Second week: implementing, but not submitting
The answer from Jeff Fortin (@jfft) came fast: when the URL is from a unknown service or from a real location, we decided to just keep it as it is, but in the case of a URL we trucante it at 50 characters to not pollute the screen.
So, considering the code snippet above, we just needed to change the logic of how the location string is constructed, adding some more steps before appending it to the tooltip message:
- First, we need to know if it is a URI or just a plain text (like a real address), and that can be done though the
g_uri_parse
function. - If it’s a URI, we try to identify if it’s from a known meeting service provider, like Google Meet, Zoom or another one. This can be done in the same way it’s done in the popover. If it’s unknow, we just truncate the URI length at 50 chars.
- After this, or if it isn’t a URI, we escape the text and add it to the tooltip message.
Alright, seems to be a good flow, but how the popover discovers the meeting service provider name? This turned out to be a little problem: the function used to do it (get_service_name_from_url
) is defined locally in the gcal-meeting-row.c file. As we are now needing to use it in another context, nothing more reasonable than move it to the gcal-utils.c file. We asked the maintainers about it and are still waiting for confirmation of Georges Stavracas (@feaneron).
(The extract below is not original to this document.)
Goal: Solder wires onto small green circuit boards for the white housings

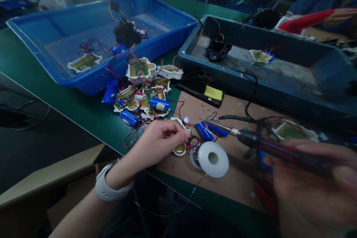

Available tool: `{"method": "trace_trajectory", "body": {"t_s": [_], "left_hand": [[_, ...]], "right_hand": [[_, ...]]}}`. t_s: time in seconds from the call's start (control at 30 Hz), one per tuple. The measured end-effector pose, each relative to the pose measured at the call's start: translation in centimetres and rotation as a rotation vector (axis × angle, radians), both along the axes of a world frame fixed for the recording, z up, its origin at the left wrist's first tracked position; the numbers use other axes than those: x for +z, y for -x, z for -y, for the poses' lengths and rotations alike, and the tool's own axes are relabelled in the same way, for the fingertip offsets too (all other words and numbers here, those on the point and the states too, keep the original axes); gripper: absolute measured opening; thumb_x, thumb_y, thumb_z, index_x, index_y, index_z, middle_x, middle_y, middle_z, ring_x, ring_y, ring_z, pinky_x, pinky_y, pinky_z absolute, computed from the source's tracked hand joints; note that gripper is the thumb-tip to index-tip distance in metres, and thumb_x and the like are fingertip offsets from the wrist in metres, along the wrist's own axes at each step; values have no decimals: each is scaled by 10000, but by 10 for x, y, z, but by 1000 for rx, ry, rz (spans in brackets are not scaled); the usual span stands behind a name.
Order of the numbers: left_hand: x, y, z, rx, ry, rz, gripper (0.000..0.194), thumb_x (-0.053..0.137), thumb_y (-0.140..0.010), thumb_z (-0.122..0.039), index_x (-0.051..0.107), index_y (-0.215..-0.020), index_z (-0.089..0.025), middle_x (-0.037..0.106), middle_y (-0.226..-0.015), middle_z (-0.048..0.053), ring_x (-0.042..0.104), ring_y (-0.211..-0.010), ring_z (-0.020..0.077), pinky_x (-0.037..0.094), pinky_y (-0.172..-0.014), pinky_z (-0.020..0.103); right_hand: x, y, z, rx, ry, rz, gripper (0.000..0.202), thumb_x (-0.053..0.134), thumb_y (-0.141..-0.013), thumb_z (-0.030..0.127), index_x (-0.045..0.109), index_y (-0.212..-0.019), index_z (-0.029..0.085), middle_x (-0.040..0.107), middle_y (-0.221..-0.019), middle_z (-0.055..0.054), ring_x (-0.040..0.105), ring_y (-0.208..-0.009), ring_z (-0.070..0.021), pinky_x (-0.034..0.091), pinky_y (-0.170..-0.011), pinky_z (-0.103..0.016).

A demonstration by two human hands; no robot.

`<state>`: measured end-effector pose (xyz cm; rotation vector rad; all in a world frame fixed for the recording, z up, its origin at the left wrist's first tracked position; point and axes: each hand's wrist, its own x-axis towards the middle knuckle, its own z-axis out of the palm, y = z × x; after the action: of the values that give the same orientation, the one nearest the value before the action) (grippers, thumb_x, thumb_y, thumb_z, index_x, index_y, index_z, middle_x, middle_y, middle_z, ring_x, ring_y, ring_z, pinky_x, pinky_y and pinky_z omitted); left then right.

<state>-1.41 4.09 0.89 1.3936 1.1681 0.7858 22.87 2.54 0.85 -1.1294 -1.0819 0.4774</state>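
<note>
- You're facing one blue bin, one grey-blue bin, one yellow sponge, one spool, and two blue cylinders lying beside it.
- Your left grip is pinching one white-cased board, resting just left of the spool.
- Your right grip is clasping one soldering iron.
- Your fingers are partly hiding that board; your right grip is blurring, running out of frame.
- Heaped boards are overlapping, count unclear.
- The surface is ending beneath your left forearm; bare brown sheet is showing between sponge and iron.
</note>
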Motion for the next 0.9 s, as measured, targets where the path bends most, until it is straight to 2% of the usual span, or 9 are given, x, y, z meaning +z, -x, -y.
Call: {"method": "trace_trajectory", "body": {"t_s": [0.17,0.3,0.4,0.57,0.73,0.8,0.9], "left_hand": [[0,0,0,-2,-1,35,225,567,-821,-269,637,-666,-123,629,-681,13,536,-620,85,405,-557,189],[-1,1,1,-8,9,11,249,558,-834,-298,642,-680,-121,630,-684,20,545,-626,97,407,-561,203],[-2,2,1,-9,14,-23,261,555,-835,-318,644,-690,-120,640,-697,33,562,-640,116,421,-569,221],[-1,1,4,-16,-130,-100,250,550,-845,-296,657,-685,-136,663,-717,33,584,-677,122,437,-625,230],[-2,3,10,-4,-256,-178,232,531,-872,-293,686,-778,-148,681,-813,54,608,-757,147,458,-682,261],[-4,5,13,3,-304,-208,214,538,-866,-292,695,-825,-152,677,-838,60,599,-734,145,463,-661,261],[-7,8,20,39,-364,-253,192,572,-838,-285,688,-929,-161,655,-840,47,547,-597,109,444,-550,232]], "right_hand": [[1,-3,0,24,45,-59,279,578,-666,498,661,-591,242,586,-572,-19,536,-450,-183,409,-385,-326],[0,-3,-5,-84,116,-204,188,586,-635,385,679,-675,227,596,-614,-6,573,-466,-165,451,-357,-293],[-3,-3,-15,-149,189,-276,177,606,-681,336,695,-780,218,636,-697,-6,590,-497,-126,508,-389,-243],[-13,-5,-36,-82,309,-395,292,705,-692,416,675,-855,176,676,-687,-7,650,-560,-104,569,-504,-162],[-23,-7,-58,0,385,-464,371,748,-682,456,650,-874,154,712,-795,-43,707,-663,-152,599,-552,-194],[-26,-9,-63,40,418,-474,358,743,-694,452,642,-873,159,718,-815,-54,718,-705,-178,608,-567,-217],[-28,-13,-63,93,438,-451,343,765,-669,435,618,-849,183,722,-817,-41,723,-752,-200,620,-622,-265]]}}
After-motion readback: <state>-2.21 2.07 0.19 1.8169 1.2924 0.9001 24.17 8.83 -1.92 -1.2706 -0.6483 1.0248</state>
Update: merge request submitted!
Third week: the second issue, we went too deep
As the first issue went well, while waiting for the maintainers answers we decided to search another things to do. Looking at the @jfft personal blog I ended up getting into this post, which is a call for the community to contribute expanding the Calendar test suite. Me and Felipe thought it was a great opportunity to discover more about how this app works, as we would need to dig in the code to find its weak points, and at the same time contribute to make it more solid.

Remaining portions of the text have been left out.